I have a Ryobi: http://www.homedepot.com/webapp/wcs...51&langId=-1&catalogId=10&productId=100058430 My model may be slightly older 

The plate has a lot of space in it so the blade can tilt, consequently, wood gets stuck in there. I took off the plate and made my own. The other issue, is that that's no splitter and no place to attach a splitter. I understand that a splitter (a fin just past the blade), helps to keep the wood from closing up and binding and then exploding or going crazy. 

Also, the dust cover gets in the way a lot. I have taken it off when using the table saw. I've been using it extensively for about 3-4 years and have cut all my ties, wood flooring and so on. i wear thick gloves, full face mask and use a push stick and clamps. I've never had close calls with fingers but have had wood explode when a hidden knot hits the blade. 

I've also used the table saw to cut aluminum and steel with a metal cutoff wheel.


----------



## Totalwrecker (Feb 26, 2009)

I have a newer Ryobi 10", the splitter is attached to a round post on the back wall of the box and fits underthe dust cover, but I find it useless as it tends to lean away from 90 degrees. I work out side and use safety glasses instead of the cover. Getting the fence parallel to the blade is the most inportant set up for me, then a feather board and several push sticks and never stand directly behind the blade, wooden bullets hurt!

I only use it to rough cut planks (2 3/4" thick) down to managable sizes and then use an old sears 8" bench model with a 1/8th masonite table top cover. My fence will work over it.

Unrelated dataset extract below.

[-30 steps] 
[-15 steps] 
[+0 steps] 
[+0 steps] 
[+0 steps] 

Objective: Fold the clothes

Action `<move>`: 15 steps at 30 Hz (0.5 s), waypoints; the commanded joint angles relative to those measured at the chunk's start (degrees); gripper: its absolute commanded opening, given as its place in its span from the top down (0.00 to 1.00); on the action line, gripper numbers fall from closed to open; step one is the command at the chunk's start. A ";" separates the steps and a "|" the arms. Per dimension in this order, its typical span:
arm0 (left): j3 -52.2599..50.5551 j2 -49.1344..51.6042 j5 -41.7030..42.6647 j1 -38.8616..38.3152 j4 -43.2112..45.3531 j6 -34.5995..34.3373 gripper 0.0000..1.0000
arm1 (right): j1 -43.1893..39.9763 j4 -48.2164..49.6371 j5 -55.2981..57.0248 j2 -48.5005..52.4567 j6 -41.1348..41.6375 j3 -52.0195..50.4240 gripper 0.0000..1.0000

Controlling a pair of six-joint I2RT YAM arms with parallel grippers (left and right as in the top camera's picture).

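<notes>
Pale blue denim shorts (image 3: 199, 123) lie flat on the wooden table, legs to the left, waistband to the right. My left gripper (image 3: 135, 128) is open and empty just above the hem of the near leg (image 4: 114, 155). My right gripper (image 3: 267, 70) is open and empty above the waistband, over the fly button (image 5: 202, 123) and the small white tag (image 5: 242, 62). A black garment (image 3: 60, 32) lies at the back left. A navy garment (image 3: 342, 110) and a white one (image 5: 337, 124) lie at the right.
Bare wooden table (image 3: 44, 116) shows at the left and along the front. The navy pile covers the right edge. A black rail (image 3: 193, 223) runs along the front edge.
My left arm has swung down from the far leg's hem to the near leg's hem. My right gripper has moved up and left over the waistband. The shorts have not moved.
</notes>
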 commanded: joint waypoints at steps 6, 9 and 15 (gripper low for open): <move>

The Ryobi was on sale and I had a gift card to spend. It's ok and hasn't stalled as I push 50 yr old cedar through it. I salvaged a roof! It's ok for the price, but I wouldn't recomend it as a do-all saw.
John


----------



## Les (Feb 11, 2008)

Posted By Biblegrove RR on 05/26/2009 8:01 AM
it IS only $400... 


what's a heel block?








John,

A heel block is just a 1x4" piece of lumber about 6" long. (Cut it the length you like best save that it should be a couple of inches longer than your fingers. Use a bandsaw or ripsaw and take about 1" slice down one side, to within 1 or 1-1/2" of the end, then cut at right angles so you have something that looks like a fat 'L' with a short foot. How you use them is usually in conjunction with the push stick on small pieces of wood, or ripping when you get down to the point where your thumb will be in the near vicinity of the blade. You put the 'heel block' behind the wood and running up alongside and use the push stick to hold it down, lest it wants to rise up off the table while being ripped. This gives you good postive feed control and no thumbs involved.

You say, "Oh, but I'm going to rip 5/8" wide, and my push stick is 3/4" thick." Well, it won't be after the first pass.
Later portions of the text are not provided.